**Exercise instructions**
What lines below contain the word "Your"? Please pull each one out.

Top of Available data

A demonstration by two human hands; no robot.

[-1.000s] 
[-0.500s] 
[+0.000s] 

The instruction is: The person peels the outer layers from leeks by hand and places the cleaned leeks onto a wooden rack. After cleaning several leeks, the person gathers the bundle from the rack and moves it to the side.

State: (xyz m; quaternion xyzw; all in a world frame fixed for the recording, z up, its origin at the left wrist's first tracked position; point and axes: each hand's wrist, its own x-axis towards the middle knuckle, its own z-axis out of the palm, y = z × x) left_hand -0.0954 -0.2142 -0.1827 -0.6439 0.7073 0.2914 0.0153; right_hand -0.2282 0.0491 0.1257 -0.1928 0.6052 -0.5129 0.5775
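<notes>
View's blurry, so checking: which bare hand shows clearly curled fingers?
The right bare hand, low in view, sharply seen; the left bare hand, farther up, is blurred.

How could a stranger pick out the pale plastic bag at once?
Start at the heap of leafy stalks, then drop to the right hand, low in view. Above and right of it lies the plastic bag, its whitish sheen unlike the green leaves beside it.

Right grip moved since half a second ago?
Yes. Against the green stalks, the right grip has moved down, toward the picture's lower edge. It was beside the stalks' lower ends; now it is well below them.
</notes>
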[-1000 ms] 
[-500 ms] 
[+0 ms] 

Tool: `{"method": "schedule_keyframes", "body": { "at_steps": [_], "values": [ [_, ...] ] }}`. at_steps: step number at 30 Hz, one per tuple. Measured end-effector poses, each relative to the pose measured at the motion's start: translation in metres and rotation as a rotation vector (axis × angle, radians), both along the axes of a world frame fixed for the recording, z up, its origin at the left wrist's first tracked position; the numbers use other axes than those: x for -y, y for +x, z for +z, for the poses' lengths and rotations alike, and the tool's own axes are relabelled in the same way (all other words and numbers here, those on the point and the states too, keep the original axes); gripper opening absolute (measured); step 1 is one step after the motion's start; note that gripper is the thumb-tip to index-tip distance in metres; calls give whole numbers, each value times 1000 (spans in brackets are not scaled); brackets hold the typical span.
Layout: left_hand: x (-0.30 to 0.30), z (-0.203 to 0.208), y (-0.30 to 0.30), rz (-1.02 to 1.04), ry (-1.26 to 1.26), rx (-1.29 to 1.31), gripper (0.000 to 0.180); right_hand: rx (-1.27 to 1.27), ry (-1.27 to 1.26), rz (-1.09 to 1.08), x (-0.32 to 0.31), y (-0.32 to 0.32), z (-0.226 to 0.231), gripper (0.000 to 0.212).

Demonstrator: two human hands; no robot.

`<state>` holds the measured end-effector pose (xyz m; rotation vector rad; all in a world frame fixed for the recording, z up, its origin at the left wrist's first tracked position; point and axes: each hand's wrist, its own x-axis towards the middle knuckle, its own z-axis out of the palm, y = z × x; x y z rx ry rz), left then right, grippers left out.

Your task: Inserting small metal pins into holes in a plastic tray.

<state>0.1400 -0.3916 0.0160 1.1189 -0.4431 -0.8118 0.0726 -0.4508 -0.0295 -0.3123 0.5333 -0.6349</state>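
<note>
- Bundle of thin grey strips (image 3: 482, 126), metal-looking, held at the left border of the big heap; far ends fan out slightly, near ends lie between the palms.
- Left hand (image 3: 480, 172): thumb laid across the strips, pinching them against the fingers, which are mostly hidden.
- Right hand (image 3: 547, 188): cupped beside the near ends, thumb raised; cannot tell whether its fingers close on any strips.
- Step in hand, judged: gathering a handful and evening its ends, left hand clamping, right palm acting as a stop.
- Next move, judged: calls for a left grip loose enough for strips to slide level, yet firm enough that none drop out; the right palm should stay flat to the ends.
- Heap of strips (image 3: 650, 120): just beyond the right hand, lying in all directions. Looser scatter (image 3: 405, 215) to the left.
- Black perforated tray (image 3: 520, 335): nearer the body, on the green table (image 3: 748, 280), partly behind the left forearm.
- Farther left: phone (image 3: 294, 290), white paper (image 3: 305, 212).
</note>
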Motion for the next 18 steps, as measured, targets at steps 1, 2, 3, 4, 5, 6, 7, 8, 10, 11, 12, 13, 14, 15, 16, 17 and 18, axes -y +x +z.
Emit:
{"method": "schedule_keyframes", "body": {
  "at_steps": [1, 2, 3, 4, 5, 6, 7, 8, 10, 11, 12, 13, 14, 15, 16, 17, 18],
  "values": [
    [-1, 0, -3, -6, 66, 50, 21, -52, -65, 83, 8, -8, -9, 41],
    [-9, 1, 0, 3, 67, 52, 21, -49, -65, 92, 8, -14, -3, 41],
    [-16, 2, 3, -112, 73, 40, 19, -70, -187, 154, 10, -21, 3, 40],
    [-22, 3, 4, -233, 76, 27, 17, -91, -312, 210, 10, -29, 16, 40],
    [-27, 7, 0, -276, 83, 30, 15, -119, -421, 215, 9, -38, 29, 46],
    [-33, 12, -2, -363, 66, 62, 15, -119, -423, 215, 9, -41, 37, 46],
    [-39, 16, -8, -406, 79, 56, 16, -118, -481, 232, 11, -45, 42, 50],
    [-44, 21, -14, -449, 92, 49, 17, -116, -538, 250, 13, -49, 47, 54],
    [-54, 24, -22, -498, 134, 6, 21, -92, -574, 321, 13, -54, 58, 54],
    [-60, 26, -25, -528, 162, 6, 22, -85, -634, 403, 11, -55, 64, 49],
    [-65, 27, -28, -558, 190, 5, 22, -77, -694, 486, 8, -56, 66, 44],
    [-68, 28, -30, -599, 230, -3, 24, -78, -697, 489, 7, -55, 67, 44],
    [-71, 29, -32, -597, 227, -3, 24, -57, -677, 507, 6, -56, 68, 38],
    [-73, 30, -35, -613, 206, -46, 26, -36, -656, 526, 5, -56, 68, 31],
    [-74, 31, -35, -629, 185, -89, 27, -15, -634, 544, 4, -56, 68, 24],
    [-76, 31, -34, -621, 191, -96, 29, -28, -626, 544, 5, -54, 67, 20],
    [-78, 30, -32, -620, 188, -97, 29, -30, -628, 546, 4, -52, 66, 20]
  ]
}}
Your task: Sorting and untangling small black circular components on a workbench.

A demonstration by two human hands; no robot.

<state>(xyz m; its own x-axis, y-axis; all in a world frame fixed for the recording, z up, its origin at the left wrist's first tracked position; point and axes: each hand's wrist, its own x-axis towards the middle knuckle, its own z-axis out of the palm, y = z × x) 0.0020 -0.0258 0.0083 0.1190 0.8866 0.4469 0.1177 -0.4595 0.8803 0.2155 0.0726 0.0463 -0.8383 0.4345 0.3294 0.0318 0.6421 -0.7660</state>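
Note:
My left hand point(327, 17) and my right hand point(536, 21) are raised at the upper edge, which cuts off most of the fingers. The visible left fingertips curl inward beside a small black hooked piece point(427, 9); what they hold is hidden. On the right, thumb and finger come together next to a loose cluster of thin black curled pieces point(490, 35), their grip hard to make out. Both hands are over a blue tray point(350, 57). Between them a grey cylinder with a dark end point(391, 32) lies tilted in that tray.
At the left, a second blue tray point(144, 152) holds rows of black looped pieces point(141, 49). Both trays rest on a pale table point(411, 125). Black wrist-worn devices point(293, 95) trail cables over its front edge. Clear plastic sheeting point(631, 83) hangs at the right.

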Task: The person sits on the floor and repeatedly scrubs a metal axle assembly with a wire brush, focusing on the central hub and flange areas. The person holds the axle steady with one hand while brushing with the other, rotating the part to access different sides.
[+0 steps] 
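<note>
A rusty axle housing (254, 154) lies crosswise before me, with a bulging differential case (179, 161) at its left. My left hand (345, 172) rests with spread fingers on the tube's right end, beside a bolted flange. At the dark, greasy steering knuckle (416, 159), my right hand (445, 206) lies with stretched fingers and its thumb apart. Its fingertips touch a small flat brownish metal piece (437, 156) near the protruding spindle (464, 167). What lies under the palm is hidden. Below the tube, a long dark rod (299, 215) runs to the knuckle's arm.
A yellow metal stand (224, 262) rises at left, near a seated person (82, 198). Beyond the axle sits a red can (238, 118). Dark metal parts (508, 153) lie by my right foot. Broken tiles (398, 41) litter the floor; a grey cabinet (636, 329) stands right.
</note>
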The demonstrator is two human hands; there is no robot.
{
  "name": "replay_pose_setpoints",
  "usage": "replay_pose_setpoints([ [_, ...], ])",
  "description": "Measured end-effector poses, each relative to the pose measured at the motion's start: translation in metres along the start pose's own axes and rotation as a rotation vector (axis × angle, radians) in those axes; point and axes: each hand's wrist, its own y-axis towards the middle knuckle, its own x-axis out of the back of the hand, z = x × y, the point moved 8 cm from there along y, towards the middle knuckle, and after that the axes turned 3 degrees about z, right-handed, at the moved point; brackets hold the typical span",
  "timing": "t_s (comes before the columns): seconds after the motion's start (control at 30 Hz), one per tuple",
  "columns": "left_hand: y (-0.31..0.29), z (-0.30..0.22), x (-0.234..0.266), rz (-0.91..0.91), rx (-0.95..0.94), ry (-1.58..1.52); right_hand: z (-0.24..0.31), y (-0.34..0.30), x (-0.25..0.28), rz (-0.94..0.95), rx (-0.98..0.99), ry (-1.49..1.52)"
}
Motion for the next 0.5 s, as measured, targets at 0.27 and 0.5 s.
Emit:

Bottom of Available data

**Result below**
Your task: Inserting small metal pins into holes in a plastic tray.
Your task: Sorting and untangling small black circular components on a workbench.

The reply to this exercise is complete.